それとほぼ同時に、一人の女性が教室内に入ってくる。おそらくこのクラスの担任だろう。
談笑している生徒たちが各々の席に戻り着席する。
玲音もいつのまにか前に向き直っていた。
見た目からの印象はほんわかとしている先生だ。歳は20代後半くらいに見える。髪の毛は茶髪をセミロングにしていて、目元は穏やかだ。
「まずはみんな、入学おめでとう。これから3年間よろしくね」
この学校はどうやらクラス替えがないようだが、今時珍しくもない。
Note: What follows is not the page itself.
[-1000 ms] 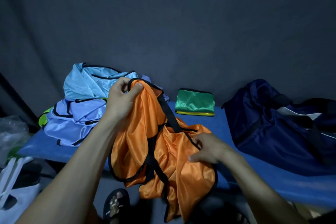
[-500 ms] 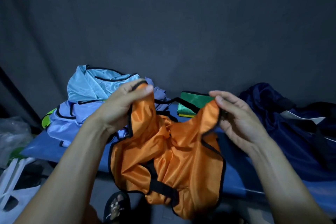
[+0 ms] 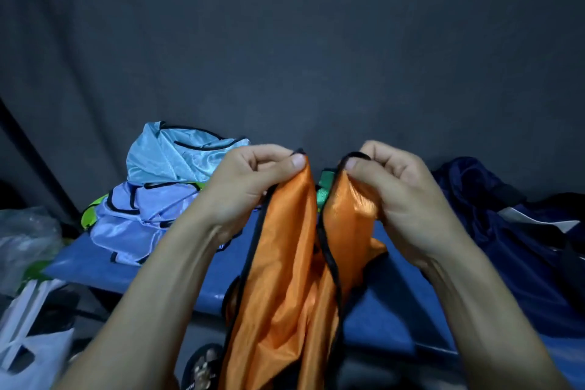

異能を使った軍隊訓練をする為に三年間同じメンバーで過ごすのだ。
いつ魔物襲来が襲ってきても学生たちが戦力になれるよう訓練されるのだ。
学生は一人一人はまだ未熟だが、集団となればそれなりの戦力になる為このような事を実施している学校は少なくない。
「えーと、学校の説明の前にみんなお互いの事知る為に自己紹介しよっか。まずは私が自己紹介するね。私の名前は、早乙女瑠璃、年齢はナイショかな。担当科目は現代文、異能は"空間拡張"、なんでも空間を拡張する事ができる能力だよ。分類的には一応超常系の能力なんだけど、戦闘にはあまり向いてないからどっちかというと非戦闘系に近いかもしれないね」
空間拡張という事はカバンの中の空間を広げたりする事ができるのか。
確かに戦闘に向かない能力かもしれないが、日常で使う分には便利そうな異能である。
「好きなものはお酒、嫌いなものは見せつけてくるリア充、趣味は競馬やパチンコかな。早く結婚したいから、お兄ちゃんいる人ぜひ紹介してね」
なんていうダメ人間なんだろうか。
クラス内では笑い声が上がっているし、緊張をほぐすという意味ではあの先生の自己紹介はよかったのだろう。
だが、お酒とギャンブル好きを貰ってくれる旦那さんは果たして現れるのだろうか。
「じゃ、次はみんなの番だね。名前と異能は必須として、あとは適当に自己紹介してね。それじゃあ出席番号早い子からよろしく」
こうして授業前の自己紹介が始まったのだった。